Every line below that has "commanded" in it should be copied.
+---+
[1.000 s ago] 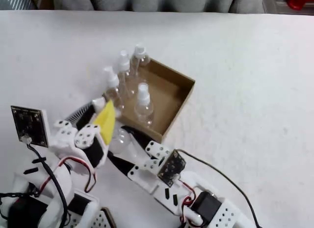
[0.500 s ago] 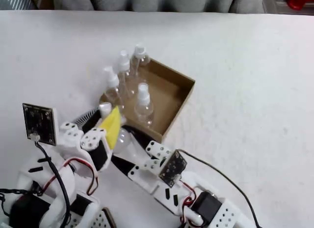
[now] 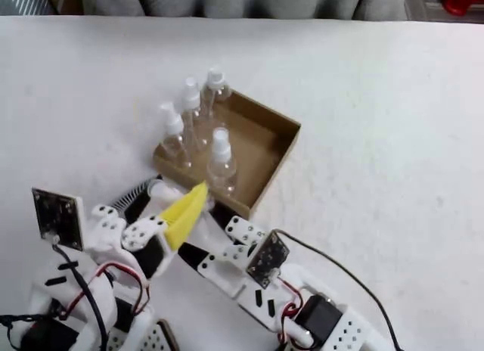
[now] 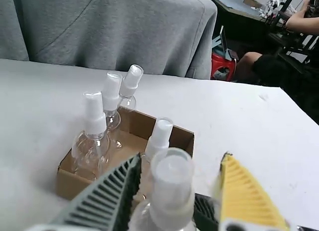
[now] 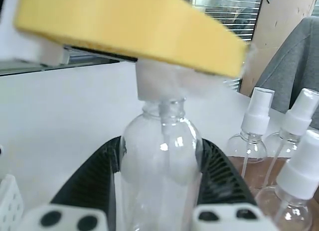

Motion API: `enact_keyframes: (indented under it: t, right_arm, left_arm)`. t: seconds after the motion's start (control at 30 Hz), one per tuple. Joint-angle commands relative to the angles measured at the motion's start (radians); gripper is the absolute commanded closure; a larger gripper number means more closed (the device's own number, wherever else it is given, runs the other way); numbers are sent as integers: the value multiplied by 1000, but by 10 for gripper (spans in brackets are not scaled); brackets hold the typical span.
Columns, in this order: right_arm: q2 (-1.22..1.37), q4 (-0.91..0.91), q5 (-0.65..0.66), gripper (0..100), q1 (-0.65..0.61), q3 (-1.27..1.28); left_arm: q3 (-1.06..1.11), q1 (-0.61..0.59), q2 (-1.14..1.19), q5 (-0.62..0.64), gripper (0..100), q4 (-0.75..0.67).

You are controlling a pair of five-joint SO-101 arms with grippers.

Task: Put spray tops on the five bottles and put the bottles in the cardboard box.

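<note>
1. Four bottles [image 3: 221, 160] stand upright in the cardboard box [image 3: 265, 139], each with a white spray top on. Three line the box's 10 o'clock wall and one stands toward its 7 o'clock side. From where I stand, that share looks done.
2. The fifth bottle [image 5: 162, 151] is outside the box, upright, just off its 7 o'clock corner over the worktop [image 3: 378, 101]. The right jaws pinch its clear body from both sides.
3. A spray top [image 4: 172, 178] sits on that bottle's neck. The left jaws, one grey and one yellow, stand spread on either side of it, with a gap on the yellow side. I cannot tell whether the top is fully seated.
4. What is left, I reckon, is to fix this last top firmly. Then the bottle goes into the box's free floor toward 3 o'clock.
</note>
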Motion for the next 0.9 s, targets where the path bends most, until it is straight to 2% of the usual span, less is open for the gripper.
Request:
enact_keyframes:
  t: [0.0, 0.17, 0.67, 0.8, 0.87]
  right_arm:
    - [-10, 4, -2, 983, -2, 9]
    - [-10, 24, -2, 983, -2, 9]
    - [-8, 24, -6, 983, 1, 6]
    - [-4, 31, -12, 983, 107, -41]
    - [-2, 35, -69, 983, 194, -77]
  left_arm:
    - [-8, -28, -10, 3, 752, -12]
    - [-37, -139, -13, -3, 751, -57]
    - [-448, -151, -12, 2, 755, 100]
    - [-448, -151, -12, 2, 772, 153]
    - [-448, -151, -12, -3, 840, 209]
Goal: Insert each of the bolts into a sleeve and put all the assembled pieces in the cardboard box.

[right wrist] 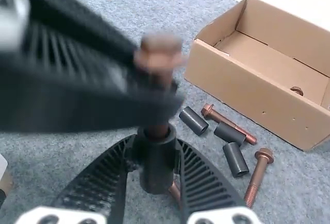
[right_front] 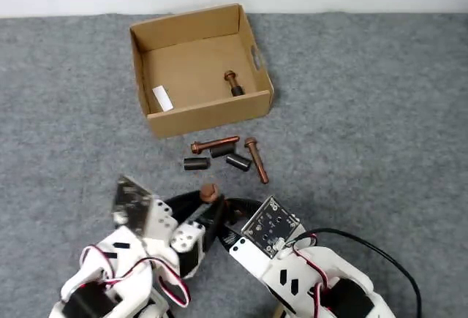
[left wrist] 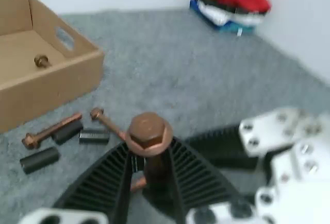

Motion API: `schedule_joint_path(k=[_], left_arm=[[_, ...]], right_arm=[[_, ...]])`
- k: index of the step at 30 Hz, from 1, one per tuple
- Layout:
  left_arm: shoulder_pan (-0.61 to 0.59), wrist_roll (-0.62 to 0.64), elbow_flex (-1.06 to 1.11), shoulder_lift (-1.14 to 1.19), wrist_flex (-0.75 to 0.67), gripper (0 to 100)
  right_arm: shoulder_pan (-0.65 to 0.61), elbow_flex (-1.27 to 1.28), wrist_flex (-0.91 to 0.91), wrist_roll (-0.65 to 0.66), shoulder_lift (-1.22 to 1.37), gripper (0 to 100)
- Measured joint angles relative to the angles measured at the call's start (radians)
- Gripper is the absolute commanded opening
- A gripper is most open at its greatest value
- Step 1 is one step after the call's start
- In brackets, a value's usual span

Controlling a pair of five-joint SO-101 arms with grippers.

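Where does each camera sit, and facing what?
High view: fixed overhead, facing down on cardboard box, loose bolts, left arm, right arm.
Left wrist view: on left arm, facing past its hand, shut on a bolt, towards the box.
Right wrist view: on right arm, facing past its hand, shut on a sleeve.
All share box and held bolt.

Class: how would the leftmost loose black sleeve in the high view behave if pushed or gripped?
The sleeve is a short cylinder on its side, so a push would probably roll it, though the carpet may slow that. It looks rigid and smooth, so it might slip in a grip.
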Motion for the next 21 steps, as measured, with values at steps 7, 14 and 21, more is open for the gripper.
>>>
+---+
#### [EXERCISE ANSWER]
Motion API: `enact_keyframes: (indented under it: t, right_arm, left_arm)`. t: seconds after the motion's start (control at 30 Hz), one per tuple. Joint-angle commands relative to the angles measured at the motion's start (radians); gripper is the absolute commanded closure; a larger gripper number means more closed (the device's own number, wherever else it is given, runs the other way); numbers are sent as integers: the value multiplied by 1000, but by 10 for gripper (spans in brackets are not scaled); brackets hold the typical span.
- Gripper is the absolute commanded opening

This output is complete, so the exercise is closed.